Que vous soyez en phase de projet ou déjà en activité, vous envisagez peut-être de recourir à des aides publiques pour votre meublé de tourisme. Il peut s’agir de subventions attribuées par les conseils régionaux, par l’Europe ou des appels à projets spécifiques. Voici quelques points de vigilance à garder en tête.

Quand on parle de subventions, deux aspects sont clés :

  • il s’agit d’argent public, celui des contribuables, mobilisé pour financer un projet d’ordre privé. Cela signifie que l’organisme va faire preuve de vigilance et suivre une procédure stricte lui évitant d’être incriminé en cas de contrôle : pièces justificatives, dossier à remplir, passage en commission, etc.
  • il s’agit d’un « don » dans le sens où sauf irrégularité de votre part, vous n’avez pas à rembourser la somme à la différence d’un prêt.

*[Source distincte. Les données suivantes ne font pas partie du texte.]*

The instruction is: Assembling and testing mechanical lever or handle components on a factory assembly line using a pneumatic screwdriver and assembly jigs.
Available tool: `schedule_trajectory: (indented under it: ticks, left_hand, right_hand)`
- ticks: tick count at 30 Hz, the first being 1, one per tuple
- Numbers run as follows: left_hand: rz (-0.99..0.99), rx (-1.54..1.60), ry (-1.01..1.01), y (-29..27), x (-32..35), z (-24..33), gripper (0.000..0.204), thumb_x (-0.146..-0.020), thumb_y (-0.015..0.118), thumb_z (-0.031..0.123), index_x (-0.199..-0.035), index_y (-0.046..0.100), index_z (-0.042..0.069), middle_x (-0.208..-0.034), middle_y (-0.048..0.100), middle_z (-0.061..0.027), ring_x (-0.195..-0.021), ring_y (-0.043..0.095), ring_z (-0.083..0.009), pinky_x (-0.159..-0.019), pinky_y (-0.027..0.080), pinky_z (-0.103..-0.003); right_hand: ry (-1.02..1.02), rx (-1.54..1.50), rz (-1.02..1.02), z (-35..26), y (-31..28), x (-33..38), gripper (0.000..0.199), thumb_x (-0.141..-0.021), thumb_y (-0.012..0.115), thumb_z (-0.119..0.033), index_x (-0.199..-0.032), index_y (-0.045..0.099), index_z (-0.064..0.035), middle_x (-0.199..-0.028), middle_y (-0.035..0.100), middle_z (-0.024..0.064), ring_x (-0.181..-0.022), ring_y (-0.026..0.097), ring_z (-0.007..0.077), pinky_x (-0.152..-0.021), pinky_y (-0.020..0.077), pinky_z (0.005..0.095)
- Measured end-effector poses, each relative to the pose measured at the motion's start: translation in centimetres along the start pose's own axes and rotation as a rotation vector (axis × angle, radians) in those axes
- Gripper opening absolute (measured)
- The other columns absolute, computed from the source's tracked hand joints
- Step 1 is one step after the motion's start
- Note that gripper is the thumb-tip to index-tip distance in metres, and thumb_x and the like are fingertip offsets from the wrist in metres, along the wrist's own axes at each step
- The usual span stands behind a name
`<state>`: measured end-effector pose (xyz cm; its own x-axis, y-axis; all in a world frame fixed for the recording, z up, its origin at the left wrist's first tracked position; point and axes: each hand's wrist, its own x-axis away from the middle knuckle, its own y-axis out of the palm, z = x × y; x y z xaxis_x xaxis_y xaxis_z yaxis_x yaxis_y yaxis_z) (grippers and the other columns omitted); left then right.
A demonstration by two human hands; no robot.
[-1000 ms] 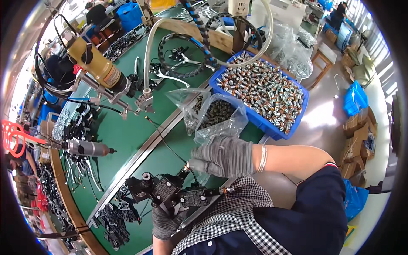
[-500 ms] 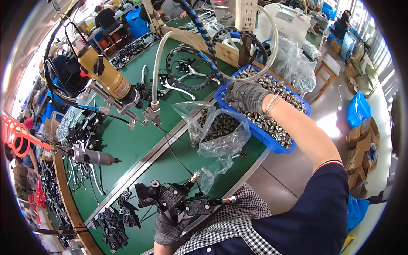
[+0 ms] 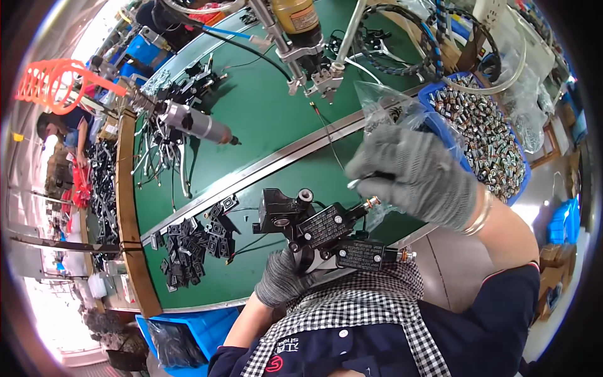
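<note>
My left hand (image 3: 281, 276), in a grey knit glove, is closed around a cluster of black brake lever master cylinders (image 3: 323, 227) at the table's near edge. Two of them end in small metal pistons (image 3: 407, 256) with orange-brown rings, sticking out to the right. My right hand (image 3: 418, 176), gloved alike, hovers just above and right of these, fingers pinched together. A small silvery metal part (image 3: 353, 185) pokes out between thumb and fingers; the rest of it is hidden. Beyond the right hand lies a clear plastic bag (image 3: 377, 100), partly covered.
A blue tray (image 3: 524, 173) of small metal pistons stands at the right. A yellow-bodied press fixture (image 3: 298, 19) hangs at the far middle, a pneumatic screwdriver (image 3: 196, 122) at the left. Small black covers (image 3: 188, 248) lie piled on the green table (image 3: 264, 157), crossed by a metal rail (image 3: 264, 164).
My right hand has left the blue tray and come back beside the master cylinders with a small metal part. The view has swung left. My left hand still holds the cluster.
</note>
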<state>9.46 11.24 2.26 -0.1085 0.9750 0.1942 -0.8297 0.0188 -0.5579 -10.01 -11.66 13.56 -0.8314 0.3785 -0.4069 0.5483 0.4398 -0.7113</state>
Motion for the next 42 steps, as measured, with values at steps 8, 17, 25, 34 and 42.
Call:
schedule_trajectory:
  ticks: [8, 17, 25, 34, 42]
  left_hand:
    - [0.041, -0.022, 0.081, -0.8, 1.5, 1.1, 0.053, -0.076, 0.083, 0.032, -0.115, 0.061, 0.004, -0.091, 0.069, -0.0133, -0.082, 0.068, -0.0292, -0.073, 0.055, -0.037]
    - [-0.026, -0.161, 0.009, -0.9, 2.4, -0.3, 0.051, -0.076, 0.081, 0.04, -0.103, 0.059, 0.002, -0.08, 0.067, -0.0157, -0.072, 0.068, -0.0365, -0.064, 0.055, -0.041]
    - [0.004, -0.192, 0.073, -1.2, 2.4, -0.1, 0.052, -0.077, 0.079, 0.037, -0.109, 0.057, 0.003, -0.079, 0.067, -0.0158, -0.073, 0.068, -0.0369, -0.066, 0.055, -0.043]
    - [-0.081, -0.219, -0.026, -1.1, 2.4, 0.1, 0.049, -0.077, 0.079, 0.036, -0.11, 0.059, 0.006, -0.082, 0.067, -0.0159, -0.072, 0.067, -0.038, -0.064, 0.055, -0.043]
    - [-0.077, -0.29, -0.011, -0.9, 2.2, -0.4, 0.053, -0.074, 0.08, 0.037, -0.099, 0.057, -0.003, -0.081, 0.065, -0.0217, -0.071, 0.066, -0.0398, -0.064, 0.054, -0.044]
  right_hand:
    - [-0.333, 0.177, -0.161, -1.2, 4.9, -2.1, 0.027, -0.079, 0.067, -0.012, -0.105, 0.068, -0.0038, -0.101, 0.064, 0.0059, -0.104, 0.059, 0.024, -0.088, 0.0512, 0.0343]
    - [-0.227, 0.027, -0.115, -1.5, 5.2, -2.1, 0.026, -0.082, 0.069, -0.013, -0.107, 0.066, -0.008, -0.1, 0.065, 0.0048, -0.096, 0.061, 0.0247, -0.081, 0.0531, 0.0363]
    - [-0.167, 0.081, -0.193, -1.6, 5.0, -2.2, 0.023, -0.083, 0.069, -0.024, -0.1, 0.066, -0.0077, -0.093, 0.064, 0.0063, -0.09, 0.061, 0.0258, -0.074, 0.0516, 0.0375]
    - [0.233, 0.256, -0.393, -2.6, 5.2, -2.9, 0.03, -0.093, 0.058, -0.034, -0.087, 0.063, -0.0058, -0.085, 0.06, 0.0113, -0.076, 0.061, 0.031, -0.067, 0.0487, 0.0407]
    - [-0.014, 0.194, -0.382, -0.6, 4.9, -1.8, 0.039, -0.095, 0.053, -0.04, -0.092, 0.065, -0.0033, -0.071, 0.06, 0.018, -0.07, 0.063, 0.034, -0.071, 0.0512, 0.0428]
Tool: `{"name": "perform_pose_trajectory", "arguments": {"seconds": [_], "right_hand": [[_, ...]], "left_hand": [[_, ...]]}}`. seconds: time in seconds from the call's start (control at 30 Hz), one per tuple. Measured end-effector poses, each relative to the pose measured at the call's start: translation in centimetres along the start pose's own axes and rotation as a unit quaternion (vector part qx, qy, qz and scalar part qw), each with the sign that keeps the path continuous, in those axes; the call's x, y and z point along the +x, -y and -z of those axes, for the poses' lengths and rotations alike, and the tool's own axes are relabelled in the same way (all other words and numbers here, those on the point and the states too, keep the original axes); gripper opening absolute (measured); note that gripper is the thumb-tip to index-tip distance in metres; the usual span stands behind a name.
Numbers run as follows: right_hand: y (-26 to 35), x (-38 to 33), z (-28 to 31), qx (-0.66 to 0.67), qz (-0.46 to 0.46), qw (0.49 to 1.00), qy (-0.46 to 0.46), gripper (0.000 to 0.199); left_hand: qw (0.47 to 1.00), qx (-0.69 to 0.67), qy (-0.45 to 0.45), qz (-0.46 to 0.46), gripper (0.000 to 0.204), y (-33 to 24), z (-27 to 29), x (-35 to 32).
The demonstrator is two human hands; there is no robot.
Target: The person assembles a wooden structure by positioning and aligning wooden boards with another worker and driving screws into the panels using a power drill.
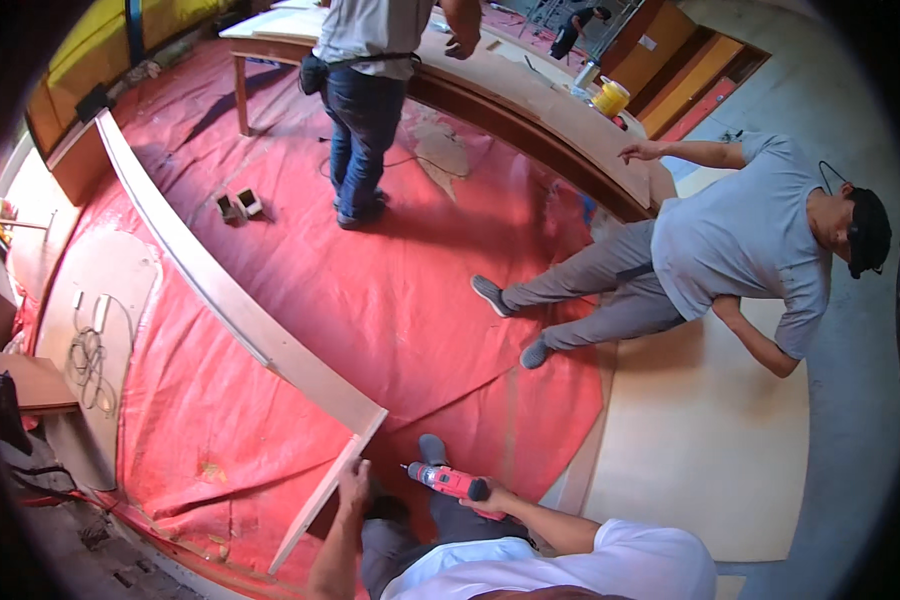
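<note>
My right hand (492, 499) is wrapped round the handle of a red and black cordless drill (457, 482), whose bit points left toward a wooden frame. My left hand (354, 482) grips the edge of a narrow wooden board (322, 492). This board meets the near end of a long, pale wooden panel (240, 318) standing on edge, forming a corner. The drill bit is apart from the wood. The fingertips of my left hand are partly hidden behind the board.
Red sheeting (420, 300) with folds covers the floor. Two people stand by a long workbench (540, 130), one at the right beside a pale wooden sheet (705, 430). Small brown blocks (238, 205) lie beyond the panel. A coiled cable (90, 360) lies at left.
</note>
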State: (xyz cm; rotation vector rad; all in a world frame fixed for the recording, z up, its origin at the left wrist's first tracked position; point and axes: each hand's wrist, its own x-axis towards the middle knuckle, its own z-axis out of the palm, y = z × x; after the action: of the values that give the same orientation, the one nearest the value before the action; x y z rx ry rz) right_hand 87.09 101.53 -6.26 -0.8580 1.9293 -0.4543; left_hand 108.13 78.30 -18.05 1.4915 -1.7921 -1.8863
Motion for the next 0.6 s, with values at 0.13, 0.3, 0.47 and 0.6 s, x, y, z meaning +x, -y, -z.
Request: {"name": "perform_pose_trajectory", "arguments": {"seconds": [0.13, 0.3, 0.47, 0.6], "right_hand": [[2.3, 1.2, -1.9, 0.060, 0.024, 0.998, 0.011, 0.052], [2.4, 1.0, -3.8, 0.098, 0.043, 0.994, 0.031, 0.049], [7.3, -2.3, -1.3, 0.242, 0.005, 0.966, 0.092, 0.058], [8.3, -3.1, 1.0, 0.168, -0.001, 0.979, 0.118, 0.050]], "left_hand": [[0.788, -0.495, 0.236, 0.281, 0.050, -3.7, -0.2, -4.4], [0.729, -0.596, 0.237, 0.237, 0.031, -8.2, -1.5, -8.2], [0.740, -0.601, 0.210, 0.218, 0.028, -8.8, -1.9, -9.0], [0.772, -0.570, 0.179, 0.216, 0.029, -10.0, -1.7, -9.6]]}}
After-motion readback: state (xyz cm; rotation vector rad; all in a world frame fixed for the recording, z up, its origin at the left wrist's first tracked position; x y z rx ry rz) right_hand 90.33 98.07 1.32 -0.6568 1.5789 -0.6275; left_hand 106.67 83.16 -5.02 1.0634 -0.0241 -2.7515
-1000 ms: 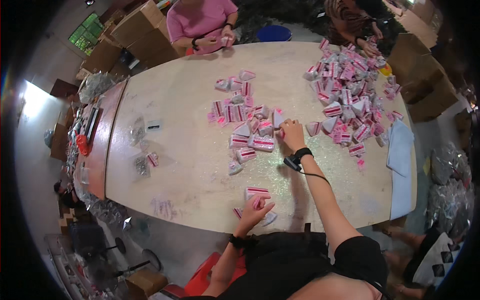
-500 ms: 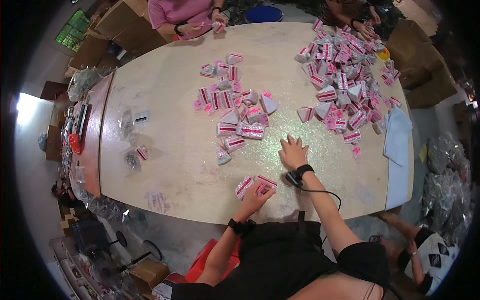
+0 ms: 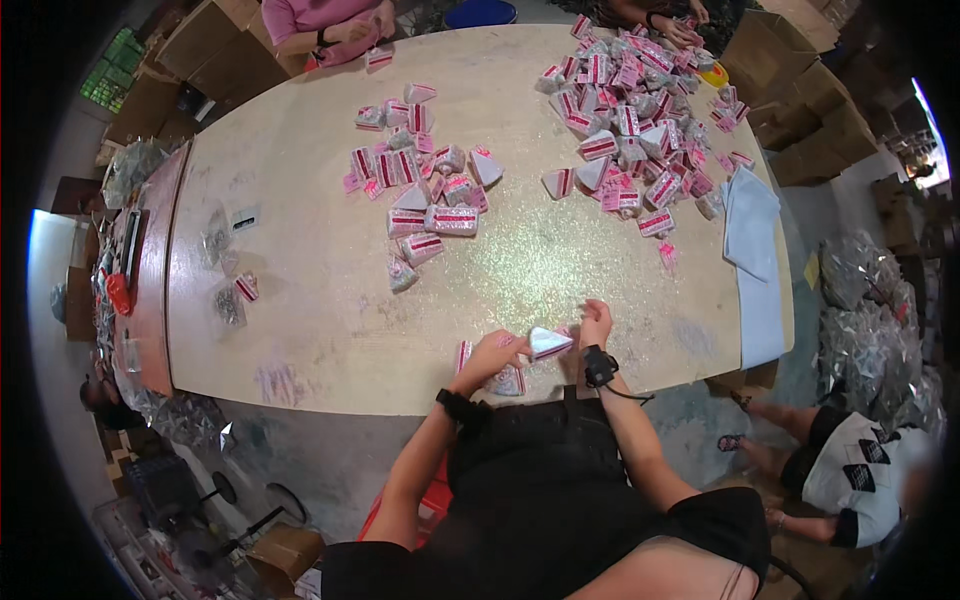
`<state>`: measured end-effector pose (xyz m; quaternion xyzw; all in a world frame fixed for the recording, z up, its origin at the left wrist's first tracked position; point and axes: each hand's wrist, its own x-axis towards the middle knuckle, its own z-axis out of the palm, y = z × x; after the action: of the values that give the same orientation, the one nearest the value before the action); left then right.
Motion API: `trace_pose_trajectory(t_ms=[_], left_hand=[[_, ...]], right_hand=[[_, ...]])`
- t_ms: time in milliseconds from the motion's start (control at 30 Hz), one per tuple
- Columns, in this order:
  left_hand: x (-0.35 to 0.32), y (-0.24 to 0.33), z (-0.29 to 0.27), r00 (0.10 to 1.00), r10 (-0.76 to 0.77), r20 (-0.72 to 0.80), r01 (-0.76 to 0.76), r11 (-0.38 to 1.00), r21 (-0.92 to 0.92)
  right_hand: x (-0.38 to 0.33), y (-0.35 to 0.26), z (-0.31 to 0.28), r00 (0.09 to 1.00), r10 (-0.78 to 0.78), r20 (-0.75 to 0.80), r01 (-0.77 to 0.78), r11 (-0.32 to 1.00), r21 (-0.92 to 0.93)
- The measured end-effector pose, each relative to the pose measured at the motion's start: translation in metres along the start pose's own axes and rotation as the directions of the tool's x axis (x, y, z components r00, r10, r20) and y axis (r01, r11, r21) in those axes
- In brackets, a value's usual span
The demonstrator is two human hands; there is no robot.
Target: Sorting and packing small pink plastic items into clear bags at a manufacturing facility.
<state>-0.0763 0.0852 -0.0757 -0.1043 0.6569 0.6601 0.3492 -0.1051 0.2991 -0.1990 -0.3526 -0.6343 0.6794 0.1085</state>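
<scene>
Near the front edge of the table, my left hand point(image 3: 494, 357) grips a glittery cake-slice ornament point(image 3: 549, 344) with its white triangular face turned up. Two more slices lie against this hand: a front slice point(image 3: 508, 382) below it and a mostly hidden slice point(image 3: 463, 353) beside the wrist. Just right of the gripped ornament is my right hand point(image 3: 596, 322), raised slightly with its fingers curled together. A bit of pink shows between the ornament and that hand; whatever the right fingers pinch is too small to make out.
A loose group of cake slices point(image 3: 405, 165) lies left of centre, and a large heap of slices point(image 3: 640, 120) fills the far right. Across the table a person in pink point(image 3: 330, 30) handles a slice; another person's hands point(image 3: 683, 32) touch the heap. Blue cloth point(image 3: 755, 260) drapes the right edge.
My right hand has drawn back from mid-table to beside my left hand, its fingers now curled. The left hand now holds one slice white face up. The view has shifted.
</scene>
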Motion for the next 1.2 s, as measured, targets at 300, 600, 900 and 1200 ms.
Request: trace_pose_trajectory(t_ms=[300,600,900,1200], left_hand=[[0.019,-0.051,0.003,0.965,0.192,-0.176,-0.036,0.767,0.641],[0.014,-0.042,-0.003,0.993,0.112,-0.038,-0.085,0.898,0.432],[0.005,-0.037,0.001,0.989,0.124,-0.075,-0.07,0.862,0.502],[0.001,-0.025,-0.008,0.975,0.179,-0.13,-0.08,0.833,0.548]], right_hand=[[-0.046,0.001,-0.029,0.54,-0.236,0.808,0.768,0.531,-0.358],[-0.04,-0.024,-0.029,0.679,-0.371,0.634,0.731,0.427,-0.533],[-0.016,-0.017,-0.035,0.816,-0.104,0.569,0.524,0.549,-0.651],[-0.034,-0.012,-0.052,0.655,-0.278,0.703,0.755,0.288,-0.589]])
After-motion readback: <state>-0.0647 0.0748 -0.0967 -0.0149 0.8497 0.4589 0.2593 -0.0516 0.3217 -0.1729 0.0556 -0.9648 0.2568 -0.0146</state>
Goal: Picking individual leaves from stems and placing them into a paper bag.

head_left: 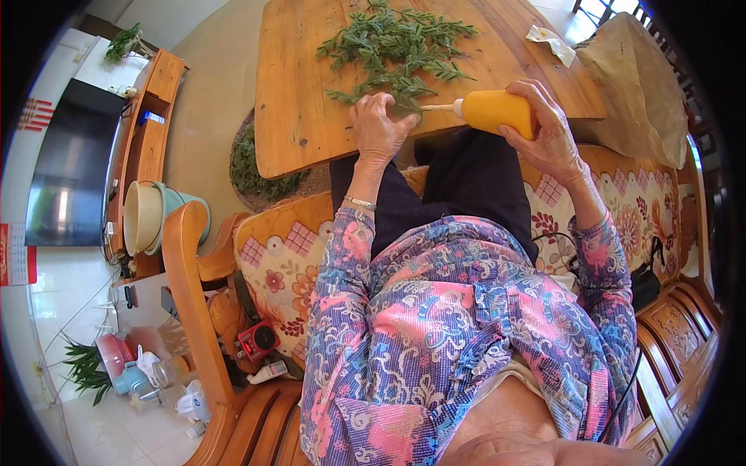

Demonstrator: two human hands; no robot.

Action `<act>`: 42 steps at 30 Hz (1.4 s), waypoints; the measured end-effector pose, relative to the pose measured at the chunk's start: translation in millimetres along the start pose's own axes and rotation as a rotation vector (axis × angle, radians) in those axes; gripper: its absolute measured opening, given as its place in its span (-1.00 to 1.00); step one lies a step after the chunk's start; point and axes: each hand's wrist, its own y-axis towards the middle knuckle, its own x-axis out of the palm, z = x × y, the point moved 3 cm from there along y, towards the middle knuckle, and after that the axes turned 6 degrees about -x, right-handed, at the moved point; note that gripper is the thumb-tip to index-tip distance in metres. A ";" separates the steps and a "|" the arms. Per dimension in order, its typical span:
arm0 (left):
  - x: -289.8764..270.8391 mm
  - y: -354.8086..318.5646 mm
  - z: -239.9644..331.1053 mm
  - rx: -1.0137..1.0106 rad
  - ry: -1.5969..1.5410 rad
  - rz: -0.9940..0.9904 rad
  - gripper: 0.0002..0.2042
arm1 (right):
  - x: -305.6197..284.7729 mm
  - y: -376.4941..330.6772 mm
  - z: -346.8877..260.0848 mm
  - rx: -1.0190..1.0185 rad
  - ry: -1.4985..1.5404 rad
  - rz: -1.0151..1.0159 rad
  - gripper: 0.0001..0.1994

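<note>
My right hand [548,128] grips an orange squeeze bottle [497,111] held sideways, its white nozzle pointing left toward my left hand. My left hand [378,124] rests at the near edge of a wooden table [299,93], fingers curled over a green leafy sprig [404,101]. A pile of green leafy sprigs [400,43] lies spread on the table just beyond both hands. Both forearms wear a patterned pink and blue sleeve, and a thin bracelet sits on my left wrist.
I sit on a wooden sofa with a floral cushion [272,264]. A brown paper bag [633,81] and a crumpled tissue [550,40] lie at the table's right. Left stand a wooden TV cabinet [148,132], stacked basins [148,217] and floor clutter.
</note>
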 end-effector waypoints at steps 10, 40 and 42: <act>1.1 0.5 -0.6 0.021 -0.031 0.022 -0.59 | -11.3 -0.5 0.8 0.013 0.012 -0.019 -0.55; -25.7 -38.0 61.6 -0.072 -0.606 -0.112 -0.51 | 26.8 -80.4 47.7 0.650 1.264 0.398 -0.61; -22.9 -45.8 76.1 -0.218 -0.728 -0.242 -0.47 | 35.9 -76.9 37.7 0.660 1.365 0.394 -0.60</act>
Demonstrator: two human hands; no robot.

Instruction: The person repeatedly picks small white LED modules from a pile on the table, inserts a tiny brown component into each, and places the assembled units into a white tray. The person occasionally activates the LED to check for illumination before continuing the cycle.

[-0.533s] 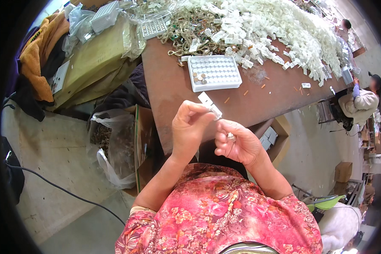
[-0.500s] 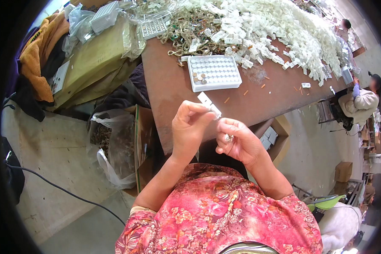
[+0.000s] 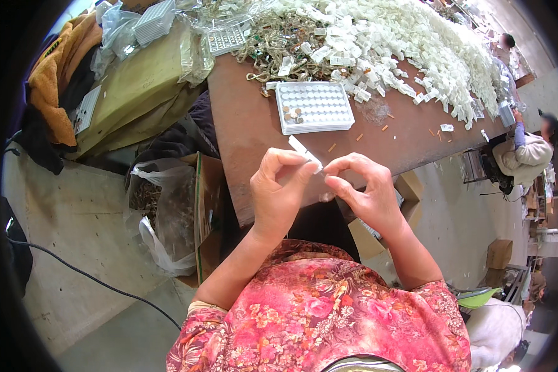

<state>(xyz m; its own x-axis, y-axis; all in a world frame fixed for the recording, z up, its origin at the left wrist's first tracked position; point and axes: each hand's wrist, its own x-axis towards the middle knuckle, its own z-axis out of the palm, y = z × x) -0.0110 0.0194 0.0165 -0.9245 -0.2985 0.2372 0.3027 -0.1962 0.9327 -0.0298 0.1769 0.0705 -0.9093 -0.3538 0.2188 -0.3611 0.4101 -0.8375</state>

L’argent public ne vient pas sans contrepartie

Peu importe le type d’aide, votre dossier doit être solide. Vous pouvez décider de le monter vous-même (réunir les pièces, remplir les papiers, le déposer) ou de vous faire accompagner par une structure spécialisée. En tout état de cause, certains critères sont devenus incontournables :

  • Avoir une activité déclarée : que vous exerciez en nom propre ou à travers une société commerciale, vous devez avoir une existence aux yeux de l’État pour bénéficier de subventions pour votre meublé de tourisme. Le minimum syndical est la déclaration en mairie. Notez également que les SCI sont souvent exclues des dispositifs d’aides. D’ailleurs, lorsque le COVID est apparu, beaucoup d’hébergeurs de courte durée se sont retrouvés le bec dans l’eau au moment de solliciter les aides prévues par le gouvernement (ex : fonds de solidarité) car ils n’étaient pas déclarés.
  • Proposer un bien classé ou viser le classement : l’attribution de subventions liées à la création d’un hébergement touristique ou celles liées à la rénovation dépend souvent de ce critère. Un minimum d’étoiles est généralement exigé.
    A défaut de classement, l’organisme peut vous demander de rejoindre un réseau ou un label (Tourisme & Handicap, Clef Verte, Gîtes de France, Clévacances etc). C’est pour l’État une façon de financer les biens de qualité et d’accompagner la montée en gamme de la destination.
  • Présenter un plan de financement : si vous pensez que la subvention va couvrir la totalité de vos dépenses, arrêtez-vous ici ! Les aides publiques ne financent que partiellement vos projets avec des pourcentages variables et avec plafond. Au moment de remplir votre dossier, vous devrez détailler les autres sources de financement : apport personnel, prêt bancaire, etc. Notez tout de même que certains dispositifs sont cumulables.
  • Vous engager à maintenir une activité touristique pendant plusieurs années : pas question de vous donner de l’argent pour un meublé de tourisme et qu’au bout d’un an, vous décidiez de faire de la location longue durée. Les subventions sont attribuées à celles et ceux qui enrichissent le parc d’hébergement pour la clientèle en vacances ou séjours d’affaires.